What the exercise asks ▸
Omitting the pictures, print every line below exactly as it stands.

Dataset extract ▸
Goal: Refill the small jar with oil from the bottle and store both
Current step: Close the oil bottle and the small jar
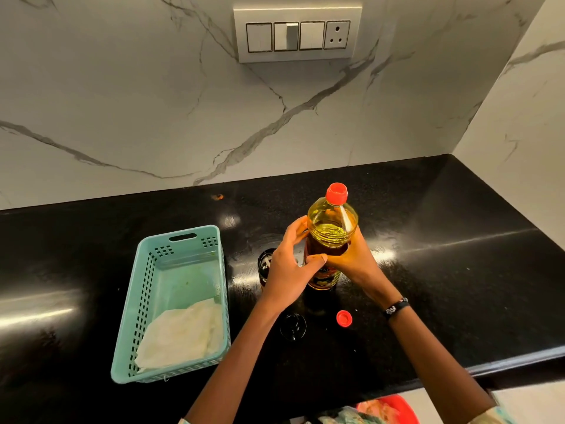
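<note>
Ok so the oil bottle (331,234) is upright on the black countertop (458,270), roughly mid-counter, w/ both hands on it. Right hand (351,260) is wrapped around the bottle's right side, fingers curled behind it, thumb across the front. Left hand (289,270) is grasping it from the left, thumb tip meeting the right thumb on the label, fingers curled round the back. Bottle has a red top (336,193), but there's also a loose red cap (344,318) lying on the counter near the front, just right of the bottle's base. Small dark jar (265,266) sits right behind the left hand, mostly hidden, can't tell how full it is. A round black lid (293,326) lies on the counter btw the two forearms. To the left is a teal plastic basket (146,301) w/ a folded white cloth (183,332) in its near end. Black bracelet (396,307) on the right wrist. Switch panel (297,35) up on the marble wall.
</note>
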`<action>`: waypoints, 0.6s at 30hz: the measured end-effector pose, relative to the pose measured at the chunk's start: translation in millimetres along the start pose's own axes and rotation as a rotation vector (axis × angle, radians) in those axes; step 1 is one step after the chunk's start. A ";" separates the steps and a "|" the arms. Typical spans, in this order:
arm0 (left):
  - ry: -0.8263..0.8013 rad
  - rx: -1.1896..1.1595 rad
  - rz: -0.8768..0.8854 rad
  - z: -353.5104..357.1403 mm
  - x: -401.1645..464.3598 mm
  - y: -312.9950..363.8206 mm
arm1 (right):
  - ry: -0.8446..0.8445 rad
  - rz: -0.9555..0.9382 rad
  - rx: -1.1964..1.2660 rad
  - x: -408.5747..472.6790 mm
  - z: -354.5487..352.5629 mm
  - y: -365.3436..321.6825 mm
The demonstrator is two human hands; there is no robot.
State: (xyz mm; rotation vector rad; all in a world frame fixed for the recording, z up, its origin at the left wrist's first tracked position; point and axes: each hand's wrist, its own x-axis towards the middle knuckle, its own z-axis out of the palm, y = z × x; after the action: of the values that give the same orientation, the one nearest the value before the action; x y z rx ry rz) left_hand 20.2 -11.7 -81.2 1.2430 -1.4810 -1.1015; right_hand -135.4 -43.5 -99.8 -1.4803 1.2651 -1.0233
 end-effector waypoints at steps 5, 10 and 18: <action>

Answer to the problem ▸
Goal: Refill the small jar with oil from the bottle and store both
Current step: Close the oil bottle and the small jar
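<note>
Ok so the oil bottle (331,234) is upright on the black countertop (458,270), roughly mid-counter, w/ both hands on it. Right hand (351,260) is wrapped around the bottle's right side, fingers curled behind it, thumb across the front. Left hand (289,270) is grasping it from the left, thumb tip meeting the right thumb on the label, fingers curled round the back. Bottle has a red top (336,193), but there's also a loose red cap (344,318) lying on the counter near the front, just right of the bottle's base. Small dark jar (265,266) sits right behind the left hand, mostly hidden, can't tell how full it is. A round black lid (293,326) lies on the counter btw the two forearms. To the left is a teal plastic basket (146,301) w/ a folded white cloth (183,332) in its near end. Black bracelet (396,307) on the right wrist. Switch panel (297,35) up on the marble wall.
</note>
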`<action>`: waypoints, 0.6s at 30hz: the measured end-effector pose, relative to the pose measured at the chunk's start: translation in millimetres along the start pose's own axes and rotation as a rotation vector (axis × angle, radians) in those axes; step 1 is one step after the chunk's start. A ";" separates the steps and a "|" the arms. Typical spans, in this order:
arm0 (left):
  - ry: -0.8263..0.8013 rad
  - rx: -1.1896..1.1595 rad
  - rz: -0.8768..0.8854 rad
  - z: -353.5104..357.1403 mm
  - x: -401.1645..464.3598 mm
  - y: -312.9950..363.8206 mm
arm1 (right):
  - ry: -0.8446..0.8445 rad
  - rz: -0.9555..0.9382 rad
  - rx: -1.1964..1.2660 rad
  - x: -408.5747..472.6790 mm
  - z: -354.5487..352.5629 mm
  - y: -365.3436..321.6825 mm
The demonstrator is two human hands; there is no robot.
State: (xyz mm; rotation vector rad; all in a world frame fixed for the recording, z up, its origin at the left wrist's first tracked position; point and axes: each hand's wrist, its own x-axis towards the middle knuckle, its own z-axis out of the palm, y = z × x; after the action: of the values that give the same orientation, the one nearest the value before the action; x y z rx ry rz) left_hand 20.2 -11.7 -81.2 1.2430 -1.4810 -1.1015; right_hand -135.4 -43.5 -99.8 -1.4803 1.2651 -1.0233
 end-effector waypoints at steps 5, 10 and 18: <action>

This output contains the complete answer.